Harris plans court appeal of Motorola Solutions selection for Florida P25 system
Harris plans to ask a state district court to overturn the state of Florida’s selection of Motorola Solutions as the vendor to build and operate a new P25 statewide law enforcement radio system (SLERS) that Harris unsuccessfully protested earlier this year, according to a notice of appeal filed last week.
Harris filed the one-page notice of appeal with the Florida District Court of Appeals. Harris is scheduled to submit a formal brief outlining the substances of its case in the matter by Jan. 10, according to a Harris spokesperson.
Harris is appealing the decision by the state of Florida Department of Management Services (DMS) to enter into contract negotiations with Motorola Solutions for the statewide standard-based P25 radio system, which is expected to replace the current Harris-run SLERS network that uses proprietary EDACS technology from Harris. The transition from the EDACS system to the P25 network is scheduled to occur by the end of June 2021, when the current contract with Harris expires.
This appeal marks the second formal attempt by Harris to block DMS selection of Motorola Solutions for the statewide P25 system. Harris protested the selection earlier this year, but Administrative Law Judge Bruce Culpepper issued a recommended order in favor of Motorola Solutions. DMS adopted Culpepper’s recommendation in issuing a final order to pursue an agreement with Motorola Solutions.
From a legal standpoint, the appeal in the district court is not expected to impact the ability for DMS to negotiate with Motorola Solutions, according to a Harris spokesperson. A Motorola Solutions spokesperson also said that negotiations would not affected by the appeal. A call by IWCE’s Urgent Communications to DMS was not returned in time to be included in this article.
The importance of the Florida contract to both Motorola Solutions and Harris is evident. During Motorola Solutions’ earning call last week, a company executive reference the Florida system as “the biggest statewide project” in the U.S. market today. Meanwhile, Harris officials have noted the current SLERS supported communications throughout Hurricane Michael and have asked state officials to reconsider the DMS procurement decision for the P25 network.

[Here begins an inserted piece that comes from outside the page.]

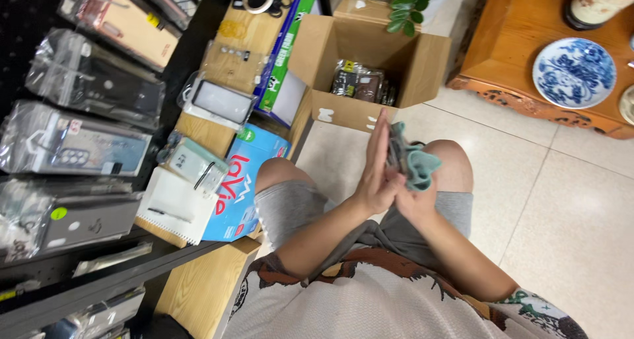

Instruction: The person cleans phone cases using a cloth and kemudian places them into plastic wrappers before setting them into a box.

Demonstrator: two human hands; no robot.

One key aspect of any deal for Florida’s planned statewide P25 network is funding, according to multiple sources.
Although the Motorola Solutions bid was significantly less than the one submitted by Harris, Motorola Solutions’ proposal includes a maximum annual price for providing the P25 SLERS service for 15 years at $32.65 million per year, but current SLERS funding sources total about $18 million per year. To date, Florida lawmakers have not identified a source for additional funding to pay for the SLERS, but the legislature is scheduled to reconvene in March.
In addition, the Motorola Solutions proposal for SLERS calls for the use of 21 tower sites that are owned by Harris and are being used to support the existing EDACS-based SLERS. Motorola Solutions’ proposal anticipates being able to use these 21 towers—dubbed “conveyed towers” in Culpepper’s ruling—rent free, but Motorola Solutions’ ability to leverage these assets of the current statewide radio system is a matter being disputed by Harris, according to Culpepper’s ruling.
Multiple industry sources have questioned whether the termination clause included in the procurement language will need to be addressed. The Motorola Solutions bid implies an agreement to a “Termination for Convenience” clause in a prospective contract—a stipulation that initially caused Harris to express reservations about the new SLERS initiative.
“This provision authorizes the Department the right to terminate the SLERS contract for any reason, or no reason whatsoever,” according to Culpepper’s ruling. “One example of how the Department might cancel the contract “for convenience” would be if the Legislature determined that the state no longer needed, or wanted, the SLERS. The Termination for Convenience clause would allow the Department to terminate its agreement without incurring any financial obligation.”